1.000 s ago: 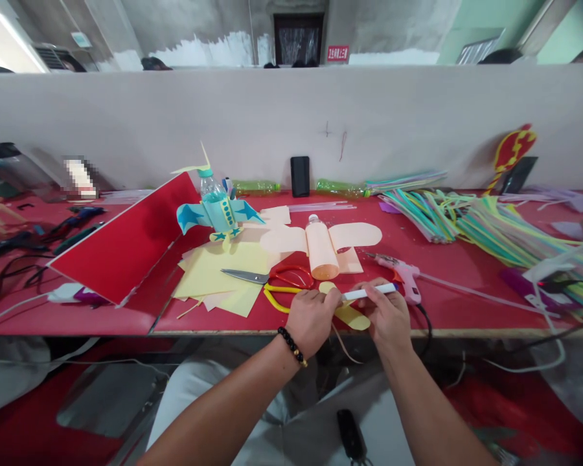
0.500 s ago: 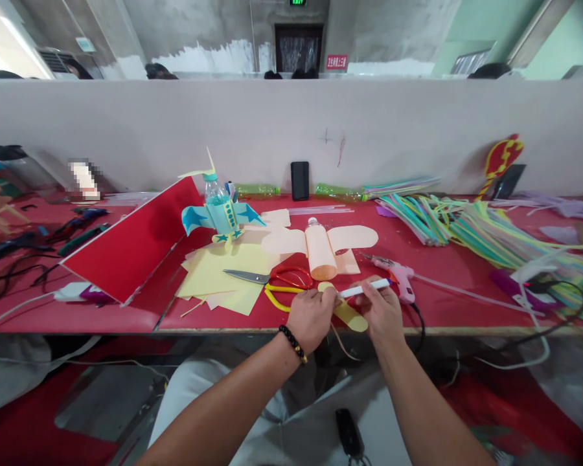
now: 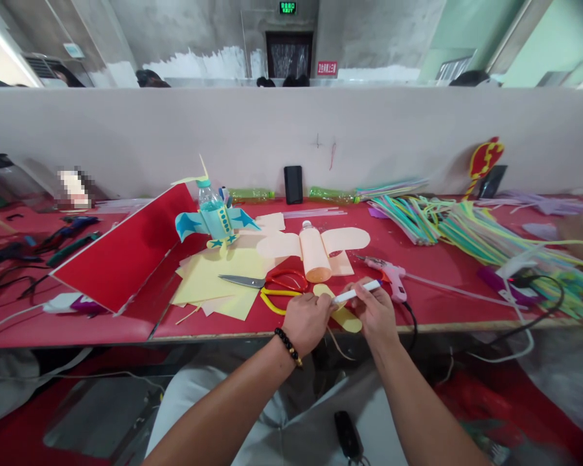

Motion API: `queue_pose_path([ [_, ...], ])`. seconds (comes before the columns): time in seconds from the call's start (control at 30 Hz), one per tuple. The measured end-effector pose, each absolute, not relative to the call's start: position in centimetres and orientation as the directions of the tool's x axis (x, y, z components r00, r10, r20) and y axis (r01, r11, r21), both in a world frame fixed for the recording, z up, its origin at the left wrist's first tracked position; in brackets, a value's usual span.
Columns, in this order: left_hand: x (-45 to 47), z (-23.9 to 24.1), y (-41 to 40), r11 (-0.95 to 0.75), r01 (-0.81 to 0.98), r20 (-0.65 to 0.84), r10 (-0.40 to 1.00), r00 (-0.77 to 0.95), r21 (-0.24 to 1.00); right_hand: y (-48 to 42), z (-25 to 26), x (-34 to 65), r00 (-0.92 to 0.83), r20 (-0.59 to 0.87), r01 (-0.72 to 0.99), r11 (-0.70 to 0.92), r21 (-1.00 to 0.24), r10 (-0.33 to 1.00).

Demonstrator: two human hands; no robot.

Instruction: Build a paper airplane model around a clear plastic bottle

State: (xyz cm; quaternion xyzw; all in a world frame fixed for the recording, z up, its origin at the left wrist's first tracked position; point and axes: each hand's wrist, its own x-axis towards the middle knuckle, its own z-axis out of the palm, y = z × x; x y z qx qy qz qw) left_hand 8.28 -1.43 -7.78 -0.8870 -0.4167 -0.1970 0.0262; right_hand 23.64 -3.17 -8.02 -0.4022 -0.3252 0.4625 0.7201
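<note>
A white marker pen [image 3: 352,294] lies slantwise between my two hands at the table's front edge. My left hand [image 3: 307,323] is closed round its left end, and the fingers of my right hand [image 3: 376,310] pinch it nearer the right end. Below the pen is a yellow paper strip [image 3: 348,319] with rounded ends, partly hidden by my left hand. Just beyond it lies a plastic bottle wrapped in peach paper [image 3: 315,254], with paper wings at both sides. Scissors [image 3: 276,283] with red and yellow handles rest open to the left.
A pink glue gun [image 3: 393,279] lies right of my hands, its cable over the edge. Yellow paper sheets [image 3: 223,278], a blue bottle plane [image 3: 216,217] and a red board [image 3: 126,249] are on the left. Pipe cleaners [image 3: 447,223] are piled right; a phone [image 3: 293,184] leans on the partition.
The whole view has shifted slightly, with things on the table appearing a little further left. Both hands keep hold of the marker pen, almost unchanged in pose.
</note>
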Motion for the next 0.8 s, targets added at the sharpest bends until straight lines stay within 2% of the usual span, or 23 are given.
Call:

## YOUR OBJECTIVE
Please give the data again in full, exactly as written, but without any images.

## RESPONSE FOR THIS EXERCISE
1.000 s ago: 
0.500 s ago: 
now: 

Motion API: `queue_pose_path([ [_, ...], ])`. seconds (comes before the columns): time in seconds from the call's start (control at 30 Hz), one per tuple. The measured end-effector pose, each absolute, not relative to the call's start: position in centimetres and orientation as the directions of the tool's x axis (x, y, z components r00, r10, r20) and y axis (r01, r11, r21), both in a world frame fixed for the recording, z up, its origin at the left wrist's first tracked position; in brackets, a value's usual span.
Columns, in this order: left_hand: x (-45 to 47), z (-23.9 to 24.1), y (-41 to 40), r11 (-0.95 to 0.75), r01 (-0.81 to 0.98), r20 (-0.65 to 0.84), r10 (-0.40 to 1.00), r00 (-0.77 to 0.95), r21 (-0.24 to 1.00); right_hand: y (-48 to 42), z (-25 to 26), x (-34 to 65), r00 (-0.92 to 0.83), r20 (-0.59 to 0.87), r01 (-0.72 to 0.99), r11 (-0.70 to 0.92), r21 (-1.00 to 0.24), r10 (-0.33 to 1.00).

Demonstrator: two human hands; no robot.

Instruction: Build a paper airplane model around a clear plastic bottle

State: (xyz cm; quaternion xyzw; all in a world frame fixed for the recording, z up, its origin at the left wrist's first tracked position; point and axes: each hand's wrist, its own x-axis towards the middle knuckle, its own z-axis out of the palm, y = z × x; x y z qx qy qz qw) left_hand 8.28 -1.43 -7.78 -0.8870 -0.4167 -0.1970 0.0262; right_hand 23.64 -3.17 -8.02 -0.4022 -0.3252 0.4625 0.7201
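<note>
A white marker pen [image 3: 352,294] lies slantwise between my two hands at the table's front edge. My left hand [image 3: 307,323] is closed round its left end, and the fingers of my right hand [image 3: 376,310] pinch it nearer the right end. Below the pen is a yellow paper strip [image 3: 348,319] with rounded ends, partly hidden by my left hand. Just beyond it lies a plastic bottle wrapped in peach paper [image 3: 315,254], with paper wings at both sides. Scissors [image 3: 276,283] with red and yellow handles rest open to the left.
A pink glue gun [image 3: 393,279] lies right of my hands, its cable over the edge. Yellow paper sheets [image 3: 223,278], a blue bottle plane [image 3: 216,217] and a red board [image 3: 126,249] are on the left. Pipe cleaners [image 3: 447,223] are piled right; a phone [image 3: 293,184] leans on the partition.
The whole view has shifted slightly, with things on the table appearing a little further left. Both hands keep hold of the marker pen, almost unchanged in pose.
</note>
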Motion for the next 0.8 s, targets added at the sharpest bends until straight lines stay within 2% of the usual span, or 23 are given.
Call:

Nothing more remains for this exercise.